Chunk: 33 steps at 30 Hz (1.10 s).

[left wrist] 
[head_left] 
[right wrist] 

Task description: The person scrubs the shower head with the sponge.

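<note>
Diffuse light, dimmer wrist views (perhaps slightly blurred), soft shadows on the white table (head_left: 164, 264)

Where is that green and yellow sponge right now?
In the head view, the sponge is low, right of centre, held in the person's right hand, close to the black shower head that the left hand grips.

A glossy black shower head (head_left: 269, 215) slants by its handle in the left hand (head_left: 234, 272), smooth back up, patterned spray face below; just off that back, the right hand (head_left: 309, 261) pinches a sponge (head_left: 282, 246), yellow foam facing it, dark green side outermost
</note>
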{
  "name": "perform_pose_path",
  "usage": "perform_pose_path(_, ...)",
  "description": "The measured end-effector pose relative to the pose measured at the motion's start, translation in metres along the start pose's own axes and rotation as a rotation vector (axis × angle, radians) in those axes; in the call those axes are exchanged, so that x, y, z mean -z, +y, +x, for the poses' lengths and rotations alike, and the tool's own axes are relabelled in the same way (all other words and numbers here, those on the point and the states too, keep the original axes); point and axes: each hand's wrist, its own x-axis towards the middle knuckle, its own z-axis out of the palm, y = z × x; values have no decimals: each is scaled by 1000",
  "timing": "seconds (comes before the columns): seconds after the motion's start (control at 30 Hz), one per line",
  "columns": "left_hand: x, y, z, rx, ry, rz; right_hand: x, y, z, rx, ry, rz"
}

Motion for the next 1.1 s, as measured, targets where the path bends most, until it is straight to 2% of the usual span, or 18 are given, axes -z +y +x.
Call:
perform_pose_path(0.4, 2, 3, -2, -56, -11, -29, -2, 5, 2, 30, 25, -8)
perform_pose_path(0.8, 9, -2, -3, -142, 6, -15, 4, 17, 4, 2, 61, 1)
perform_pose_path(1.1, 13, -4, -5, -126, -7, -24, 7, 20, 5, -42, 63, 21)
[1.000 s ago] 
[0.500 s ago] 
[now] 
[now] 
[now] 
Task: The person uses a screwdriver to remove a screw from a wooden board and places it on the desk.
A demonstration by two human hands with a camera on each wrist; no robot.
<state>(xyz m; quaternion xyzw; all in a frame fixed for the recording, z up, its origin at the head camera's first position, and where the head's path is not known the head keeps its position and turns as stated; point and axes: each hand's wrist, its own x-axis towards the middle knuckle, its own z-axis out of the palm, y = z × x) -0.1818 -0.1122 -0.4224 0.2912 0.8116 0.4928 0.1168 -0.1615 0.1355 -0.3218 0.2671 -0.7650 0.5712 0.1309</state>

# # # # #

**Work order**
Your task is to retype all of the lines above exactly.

**Response to the exercise**
Chunk: 33 steps at 30 Hz (1.10 s).

[left wrist] 
[head_left] 
[right wrist] 

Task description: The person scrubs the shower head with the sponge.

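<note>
Diffuse light, dimmer wrist views (perhaps slightly blurred), soft shadows on the white table (head_left: 164, 264)

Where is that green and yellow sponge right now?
In the head view, the sponge is low, right of centre, held in the person's right hand, close to the black shower head that the left hand grips.

A glossy black shower head (head_left: 269, 215) slants by its handle in the left hand (head_left: 234, 272), smooth back up, patterned spray face below; just off that back, the right hand (head_left: 309, 261) pinches a sponge (head_left: 282, 246), yellow foam facing it, dark green side outermost
</note>
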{
  "name": "perform_pose_path",
  "usage": "perform_pose_path(_, ...)",
  "description": "The measured end-effector pose relative to the pose measured at the motion's start, translation in metres along the start pose's own axes and rotation as a rotation vector (axis × angle, radians) in those axes; in the call those axes are exchanged, so that x, y, z mean -z, +y, +x, for the poses' lengths and rotations alike, and the tool's own axes are relabelled in the same way (all other words and numbers here, those on the point and the states too, keep the original axes); point and axes: each hand's wrist, its own x-axis towards the middle knuckle, its own z-axis out of the palm, y = z × x; values have no decimals: each is scaled by 1000",
  "timing": "seconds (comes before the columns): seconds after the motion's start (control at 30 Hz), one per line",
  "columns": "left_hand: x, y, z, rx, ry, rz; right_hand: x, y, z, rx, ry, rz"
}

Motion for the next 1.1 s, as measured, targets where the path bends most, until it is straight to 2% of the usual span, or 18 are given, axes -z +y +x.
Call:
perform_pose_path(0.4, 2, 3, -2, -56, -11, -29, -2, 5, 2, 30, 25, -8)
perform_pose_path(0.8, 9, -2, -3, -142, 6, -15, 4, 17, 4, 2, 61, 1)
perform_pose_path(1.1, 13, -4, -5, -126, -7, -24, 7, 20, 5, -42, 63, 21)
[1.000 s ago] 
[0.500 s ago] 
[now] 
[now] 
[now] 
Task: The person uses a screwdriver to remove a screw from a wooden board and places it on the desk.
A demonstration by two human hands with a camera on each wrist; no robot.
<state>(xyz m; quaternion xyzw; all in a frame fixed for the recording, z up, its origin at the head camera's first position, and where the head's path is not known the head keeps its position and turns as stated; point and axes: each hand's wrist, its own x-axis towards the middle knuckle, its own z-axis out of the palm, y = z × x) -0.1818 -0.1122 -0.4224 0.2912 0.8116 0.4928 0.1168 -0.1615 0.1355 -0.3218 0.2671 -0.7650 0.5712 0.1309</state>

This output contains the full answer.